Retirees should be given tax breaks to downsize their homes, a major property group says.
The National Association of Property Buyers said the move would help reduce the number of people tempted to take advantage of rising equity releases.
Jonathan Rowland, spokesman for the National Association of Property Buyers, said: “We would like to see stamp duty cuts for pensioners selling their own homes. It allows them to move without a hefty SDLT penalty and certainly encourages them to do so more. Currently, a pensioner selling a family home for £700,000 to buy it for £500,000 will face a stamp duty bill of £15,000 and with other costs such as an estate agent and solicitors it will cost them around £30,000. This is a figure many simply cannot afford to pay when moving out of their beloved family home. Government stamp duty receipts have more than doubled in the last ten years so there is certainly scope for targeted reductions to help free up stocks.
The idea comes after a new survey showed the number of homeowners releasing equity in their property rose more than 20 percent to 23,395 between January and March, a new quarterly high.
The Equity Release Council said that although the number of people using equity products is not at the same level as before the pandemic, the average loan amount rose by six per cent in the 12 months to March 2022.
A total of 150,653 new and existing customers have taken advantage of the equity release since March 2020, compared to 171,586 in the previous two-year period.
Meanwhile, total borrowing was £1.53bn between January and March, up from £1.34bn in the previous three months of 2021.
The average new loan rate has grown by 6 per cent a year, matching the latest inflation figures and outpacing the 11 per cent annual increase in UK house prices, which has added £27,000 to the average home.
Mr Rolande, founder of Buy Home Fast, said the government needed to think “outside the box” to come up with solutions to the growing housing crisis and that equity releases were growing in popularity.
“More and more people are thinking about leaving equity,” he continued. On the face of it, this is understandable as these schemes allow home owners who are at least 55 years old to access the equity (or cash) in their property.

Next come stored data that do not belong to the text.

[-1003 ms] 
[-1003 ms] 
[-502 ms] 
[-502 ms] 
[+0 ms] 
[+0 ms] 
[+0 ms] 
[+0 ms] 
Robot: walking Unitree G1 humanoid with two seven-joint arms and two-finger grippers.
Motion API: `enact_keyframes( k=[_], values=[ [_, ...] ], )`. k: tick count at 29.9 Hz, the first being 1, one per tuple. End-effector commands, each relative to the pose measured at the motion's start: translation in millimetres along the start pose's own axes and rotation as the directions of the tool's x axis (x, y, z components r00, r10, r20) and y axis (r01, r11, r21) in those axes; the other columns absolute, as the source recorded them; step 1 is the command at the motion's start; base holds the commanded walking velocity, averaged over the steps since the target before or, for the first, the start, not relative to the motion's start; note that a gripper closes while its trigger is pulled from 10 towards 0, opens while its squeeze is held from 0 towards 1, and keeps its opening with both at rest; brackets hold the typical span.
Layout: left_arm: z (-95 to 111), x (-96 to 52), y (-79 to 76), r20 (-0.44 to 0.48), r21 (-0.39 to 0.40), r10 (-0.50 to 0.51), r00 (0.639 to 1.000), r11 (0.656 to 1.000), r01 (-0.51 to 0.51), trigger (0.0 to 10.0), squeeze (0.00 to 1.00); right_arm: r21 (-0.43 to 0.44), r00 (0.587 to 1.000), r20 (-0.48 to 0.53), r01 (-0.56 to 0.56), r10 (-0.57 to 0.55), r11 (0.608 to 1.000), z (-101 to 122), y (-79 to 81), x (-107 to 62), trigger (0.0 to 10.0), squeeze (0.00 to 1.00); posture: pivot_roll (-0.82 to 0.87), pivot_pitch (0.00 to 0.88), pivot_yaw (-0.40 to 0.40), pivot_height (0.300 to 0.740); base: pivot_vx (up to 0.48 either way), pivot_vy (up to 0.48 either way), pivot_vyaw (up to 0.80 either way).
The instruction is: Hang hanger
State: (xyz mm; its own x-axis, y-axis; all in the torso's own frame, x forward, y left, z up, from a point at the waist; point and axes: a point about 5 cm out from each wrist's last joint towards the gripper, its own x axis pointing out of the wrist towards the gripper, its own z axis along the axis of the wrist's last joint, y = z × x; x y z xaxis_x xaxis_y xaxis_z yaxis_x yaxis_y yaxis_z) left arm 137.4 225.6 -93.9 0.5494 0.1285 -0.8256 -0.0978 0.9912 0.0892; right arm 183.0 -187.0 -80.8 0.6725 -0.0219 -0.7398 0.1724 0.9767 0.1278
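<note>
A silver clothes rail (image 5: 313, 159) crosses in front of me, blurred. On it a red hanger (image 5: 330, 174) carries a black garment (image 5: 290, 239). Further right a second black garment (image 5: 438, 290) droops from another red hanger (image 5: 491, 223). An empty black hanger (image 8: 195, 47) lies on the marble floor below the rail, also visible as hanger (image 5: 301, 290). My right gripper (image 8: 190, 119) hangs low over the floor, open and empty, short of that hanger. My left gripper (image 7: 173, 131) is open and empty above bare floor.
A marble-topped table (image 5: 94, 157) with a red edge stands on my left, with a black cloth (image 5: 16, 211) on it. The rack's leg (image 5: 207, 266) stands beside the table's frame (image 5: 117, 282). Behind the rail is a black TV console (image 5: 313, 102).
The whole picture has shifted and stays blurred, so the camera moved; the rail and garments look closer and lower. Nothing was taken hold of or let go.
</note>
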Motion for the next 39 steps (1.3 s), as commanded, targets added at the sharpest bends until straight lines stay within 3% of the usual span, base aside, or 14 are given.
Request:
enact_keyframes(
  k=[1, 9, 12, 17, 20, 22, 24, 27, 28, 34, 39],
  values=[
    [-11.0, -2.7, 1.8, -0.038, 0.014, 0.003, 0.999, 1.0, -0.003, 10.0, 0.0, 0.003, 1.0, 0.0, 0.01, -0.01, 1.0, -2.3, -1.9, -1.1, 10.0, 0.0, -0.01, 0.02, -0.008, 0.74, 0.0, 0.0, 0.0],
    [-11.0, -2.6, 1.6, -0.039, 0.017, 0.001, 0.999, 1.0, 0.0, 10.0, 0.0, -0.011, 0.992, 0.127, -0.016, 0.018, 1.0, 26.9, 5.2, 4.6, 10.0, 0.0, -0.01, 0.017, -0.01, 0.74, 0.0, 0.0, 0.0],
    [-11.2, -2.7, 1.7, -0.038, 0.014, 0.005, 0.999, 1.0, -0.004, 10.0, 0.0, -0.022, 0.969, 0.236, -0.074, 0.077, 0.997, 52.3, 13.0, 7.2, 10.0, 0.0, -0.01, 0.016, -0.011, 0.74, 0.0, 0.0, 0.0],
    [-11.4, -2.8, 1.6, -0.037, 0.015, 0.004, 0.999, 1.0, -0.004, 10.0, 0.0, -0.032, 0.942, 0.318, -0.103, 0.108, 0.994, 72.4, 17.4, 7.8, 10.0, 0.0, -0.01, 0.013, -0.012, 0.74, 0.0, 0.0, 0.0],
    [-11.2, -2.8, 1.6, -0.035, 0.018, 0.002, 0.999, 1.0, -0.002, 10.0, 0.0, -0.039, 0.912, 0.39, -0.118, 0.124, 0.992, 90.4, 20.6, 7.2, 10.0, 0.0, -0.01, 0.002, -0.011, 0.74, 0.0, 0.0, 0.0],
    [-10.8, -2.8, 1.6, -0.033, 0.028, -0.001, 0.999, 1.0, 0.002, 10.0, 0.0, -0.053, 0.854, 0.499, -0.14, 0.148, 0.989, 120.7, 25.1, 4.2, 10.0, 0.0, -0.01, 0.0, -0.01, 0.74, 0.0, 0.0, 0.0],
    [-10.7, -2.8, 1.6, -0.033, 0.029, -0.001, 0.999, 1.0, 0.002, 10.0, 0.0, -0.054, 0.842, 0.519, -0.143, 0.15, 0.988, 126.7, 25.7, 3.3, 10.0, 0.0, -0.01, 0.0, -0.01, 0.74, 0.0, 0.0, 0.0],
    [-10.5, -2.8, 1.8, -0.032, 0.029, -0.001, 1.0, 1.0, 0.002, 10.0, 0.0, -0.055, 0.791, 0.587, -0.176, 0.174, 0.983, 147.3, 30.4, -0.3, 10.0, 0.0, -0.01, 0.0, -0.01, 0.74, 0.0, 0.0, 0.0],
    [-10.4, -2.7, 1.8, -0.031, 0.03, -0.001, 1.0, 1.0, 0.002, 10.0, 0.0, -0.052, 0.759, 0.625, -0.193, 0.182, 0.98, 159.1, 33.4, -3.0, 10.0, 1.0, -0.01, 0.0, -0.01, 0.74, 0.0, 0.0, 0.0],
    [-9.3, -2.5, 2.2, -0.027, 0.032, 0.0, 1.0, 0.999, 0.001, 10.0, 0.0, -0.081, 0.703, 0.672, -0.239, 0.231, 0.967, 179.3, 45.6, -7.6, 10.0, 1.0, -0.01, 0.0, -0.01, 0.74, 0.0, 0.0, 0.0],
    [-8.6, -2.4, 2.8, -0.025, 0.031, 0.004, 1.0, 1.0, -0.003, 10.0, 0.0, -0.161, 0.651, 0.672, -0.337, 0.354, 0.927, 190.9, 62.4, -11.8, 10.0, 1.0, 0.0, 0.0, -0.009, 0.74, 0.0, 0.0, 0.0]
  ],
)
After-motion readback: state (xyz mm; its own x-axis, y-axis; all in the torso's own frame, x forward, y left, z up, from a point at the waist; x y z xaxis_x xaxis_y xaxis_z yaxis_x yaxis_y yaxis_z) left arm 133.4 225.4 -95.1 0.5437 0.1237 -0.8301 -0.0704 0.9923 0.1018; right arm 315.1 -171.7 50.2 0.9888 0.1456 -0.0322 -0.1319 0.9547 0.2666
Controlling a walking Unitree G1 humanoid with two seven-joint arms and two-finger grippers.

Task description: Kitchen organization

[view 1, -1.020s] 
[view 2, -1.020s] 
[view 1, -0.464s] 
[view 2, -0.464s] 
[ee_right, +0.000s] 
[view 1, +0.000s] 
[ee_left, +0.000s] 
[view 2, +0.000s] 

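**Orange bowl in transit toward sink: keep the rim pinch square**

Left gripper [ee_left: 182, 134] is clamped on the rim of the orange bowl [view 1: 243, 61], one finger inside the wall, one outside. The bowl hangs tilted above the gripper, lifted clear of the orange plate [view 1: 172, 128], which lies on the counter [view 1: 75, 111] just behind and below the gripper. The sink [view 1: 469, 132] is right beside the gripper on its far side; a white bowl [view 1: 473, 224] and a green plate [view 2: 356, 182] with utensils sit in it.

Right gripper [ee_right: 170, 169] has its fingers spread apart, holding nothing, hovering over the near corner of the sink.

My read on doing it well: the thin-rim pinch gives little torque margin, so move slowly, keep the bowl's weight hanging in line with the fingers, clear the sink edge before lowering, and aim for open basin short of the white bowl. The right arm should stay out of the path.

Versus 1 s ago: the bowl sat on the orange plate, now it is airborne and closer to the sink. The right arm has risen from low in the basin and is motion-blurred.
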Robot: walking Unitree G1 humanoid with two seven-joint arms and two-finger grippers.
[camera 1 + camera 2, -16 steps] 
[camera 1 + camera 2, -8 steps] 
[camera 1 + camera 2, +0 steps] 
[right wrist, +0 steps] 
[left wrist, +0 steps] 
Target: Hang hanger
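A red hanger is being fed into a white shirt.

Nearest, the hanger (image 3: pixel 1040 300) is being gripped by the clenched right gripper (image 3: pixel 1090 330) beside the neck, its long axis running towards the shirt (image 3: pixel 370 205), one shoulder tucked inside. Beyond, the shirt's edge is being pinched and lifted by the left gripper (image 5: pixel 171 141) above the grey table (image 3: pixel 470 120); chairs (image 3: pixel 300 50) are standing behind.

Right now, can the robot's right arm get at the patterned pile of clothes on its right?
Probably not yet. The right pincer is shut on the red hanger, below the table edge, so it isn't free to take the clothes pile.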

“However, there are significant downsides. Equity issuance can be expensive and more expensive than bonds. The average interest rate on lifetime loans is approximately 4%, with the lowest rate approaching 3%. Interest is also on the rise.
By choosing not to make voluntary payments to reduce debt and debt, interest compounds. In addition to interest, several fees are also charged. Lifetime mortgages are intended to extend the life of the home owner and therefore selling the property through an equity release plan can be eye-watering in terms of value. Not only can the debt be paid off, but the early repayment costs can also be high.
When a home repossession plan is in place, the home owner no longer owns all of the equity in their home. With a lifetime mortgage, the homeowner is affected if the home’s value goes down.
Leaving equity will also affect other benefits such as Pension Credit and Universal Credit etc.
“One thing I can’t stress enough is that an equity release should always be a measure of last resort. For many, it is a useful and useful product, which allows the opportunity to live a better life or to finance a property, business or dream holiday. But once it’s gone, it’s gone, and further borrowing can ruin any future gifts or inheritance.
Last week, the NAPB warned that if Rishi Sunak and Liz Truss become Prime Minister, they must put tackling the housing crisis “at the top of their list”.
In a statement, he said: “Over the past two weeks we have heard talk of how Lease Trust or Rishi Sunak will solve the housing crisis.
“This is very worrying because an entire generation of young people are currently facing the reality that they cannot afford to rent a property, let alone own a home.
“It comes down to one issue and one issue only – supply.
“We are facing a shortage of affordable, new homes that the market desperately needs in all parts of the country.
“It is very important that whoever wins this race to be prime minister sets out a vision of how we are going to solve this issue.
“We need a housing minister who can stay on post for more than five minutes and get on with the job of delivering.”